• Problem details:
Below is a listing. Write out exactly its lines between the one holding "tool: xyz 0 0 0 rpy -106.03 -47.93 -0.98" and the one holding "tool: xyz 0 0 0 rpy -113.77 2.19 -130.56", inclusive.

• Exercise data:

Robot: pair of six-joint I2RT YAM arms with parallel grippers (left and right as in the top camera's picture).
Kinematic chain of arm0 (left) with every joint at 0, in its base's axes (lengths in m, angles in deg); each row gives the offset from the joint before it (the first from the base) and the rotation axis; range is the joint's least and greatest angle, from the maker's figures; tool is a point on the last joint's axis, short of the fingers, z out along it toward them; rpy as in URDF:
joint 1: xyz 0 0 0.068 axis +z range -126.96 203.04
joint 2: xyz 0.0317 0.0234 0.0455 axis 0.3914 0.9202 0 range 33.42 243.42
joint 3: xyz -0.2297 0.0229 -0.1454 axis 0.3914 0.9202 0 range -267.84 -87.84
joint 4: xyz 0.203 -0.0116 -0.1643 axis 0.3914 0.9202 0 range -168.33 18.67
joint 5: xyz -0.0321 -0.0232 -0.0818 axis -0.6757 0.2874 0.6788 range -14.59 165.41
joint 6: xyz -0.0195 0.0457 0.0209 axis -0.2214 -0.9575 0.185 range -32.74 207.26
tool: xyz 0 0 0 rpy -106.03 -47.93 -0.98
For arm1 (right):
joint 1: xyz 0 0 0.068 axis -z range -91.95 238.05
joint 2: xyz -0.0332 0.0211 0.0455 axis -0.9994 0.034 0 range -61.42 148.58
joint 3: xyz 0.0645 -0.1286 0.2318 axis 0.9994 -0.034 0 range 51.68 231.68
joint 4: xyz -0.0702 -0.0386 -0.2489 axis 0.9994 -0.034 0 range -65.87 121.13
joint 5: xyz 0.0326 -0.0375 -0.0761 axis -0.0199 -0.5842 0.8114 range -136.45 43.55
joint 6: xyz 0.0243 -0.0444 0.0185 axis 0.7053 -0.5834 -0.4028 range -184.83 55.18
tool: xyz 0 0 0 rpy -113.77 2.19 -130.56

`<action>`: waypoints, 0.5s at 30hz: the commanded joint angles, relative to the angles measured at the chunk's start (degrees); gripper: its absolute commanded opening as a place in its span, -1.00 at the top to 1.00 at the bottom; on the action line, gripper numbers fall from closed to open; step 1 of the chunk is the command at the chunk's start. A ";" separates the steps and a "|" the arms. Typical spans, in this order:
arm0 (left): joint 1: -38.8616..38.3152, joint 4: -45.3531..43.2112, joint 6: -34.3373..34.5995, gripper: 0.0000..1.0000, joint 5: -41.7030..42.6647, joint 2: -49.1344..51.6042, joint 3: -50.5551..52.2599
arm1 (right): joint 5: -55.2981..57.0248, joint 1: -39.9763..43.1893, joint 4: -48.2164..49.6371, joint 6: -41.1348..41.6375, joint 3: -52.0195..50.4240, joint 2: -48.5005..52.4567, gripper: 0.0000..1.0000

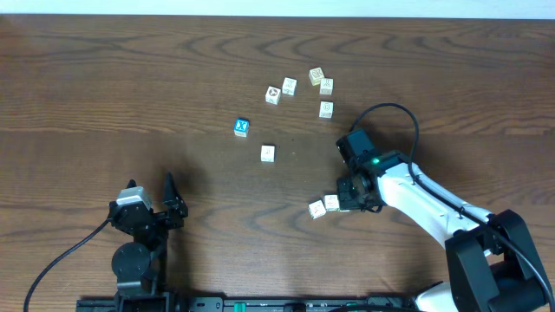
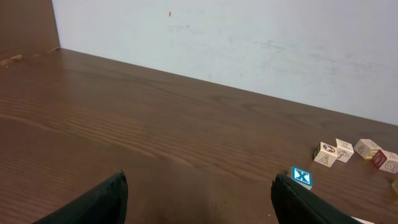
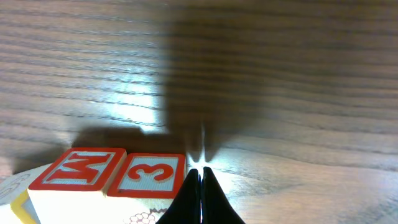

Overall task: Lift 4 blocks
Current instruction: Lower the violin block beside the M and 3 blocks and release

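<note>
1. Right gripper [image 3: 201, 186]: jaws pressed together with nothing between them, tips down at the table [image 1: 104, 78], near right of centre.
2. Two red-framed cubes, "3" [image 3: 149, 175] and "M" [image 3: 78, 168], sit side by side. The "3" cube is just left of the closed tips.
3. Left gripper [image 1: 172, 201]: jaws apart, empty, near left, well apart from every cube.
4. Cream blocks [image 1: 326, 109]: loose group resting on the table, far, right of centre. A lone cream cube [image 1: 268, 153] lies nearer, close to the blue-faced cube [image 1: 242, 127].
</note>
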 commanded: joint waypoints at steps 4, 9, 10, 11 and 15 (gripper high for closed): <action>-0.24 2.36 -0.11 -0.48 -1.38 -0.04 0.98 | -0.07 -2.29 0.07 -0.44 -0.15 -0.94 0.97; -0.24 2.36 -0.11 -0.48 -1.40 -0.04 0.98 | 7.85 -2.27 -4.70 7.39 -0.15 -0.94 0.98; -0.24 2.36 -0.11 -0.49 -1.38 -0.04 0.98 | 8.07 -2.27 -5.90 8.00 -0.15 -0.94 0.97; -0.24 2.36 -0.11 -0.48 -1.38 -0.04 0.98 | 7.96 -2.27 -6.73 8.17 -0.15 -0.94 0.97; -0.24 2.36 -0.11 -0.49 -1.40 -0.04 0.98 | 7.39 -3.23 -10.08 8.24 -0.15 -0.94 0.97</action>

• Exercise solution:
tool: xyz 0 0 0 rpy -106.03 -47.93 -0.98
For arm1 (right):
joint 1: xyz 0 0 0.068 axis -z range -91.95 238.05
joint 2: xyz -0.0332 0.0211 0.0455 axis -0.9994 0.034 0 range -61.42 148.58
joint 3: xyz 0.0645 -0.1286 0.2318 axis 0.9994 -0.034 0 range 51.68 231.68
joint 4: xyz -0.0702 -0.0386 -0.2489 axis 0.9994 -0.034 0 range -65.87 121.13
joint 5: xyz 0.0326 -0.0375 -0.0761 axis -0.0199 -0.5842 0.8114 range -136.45 43.55
joint 6: xyz 0.0243 -0.0444 0.0185 axis 0.7053 -0.5834 -0.4028 range -184.83 55.18
tool: xyz 0 0 0 rpy -113.77 2.19 -130.56

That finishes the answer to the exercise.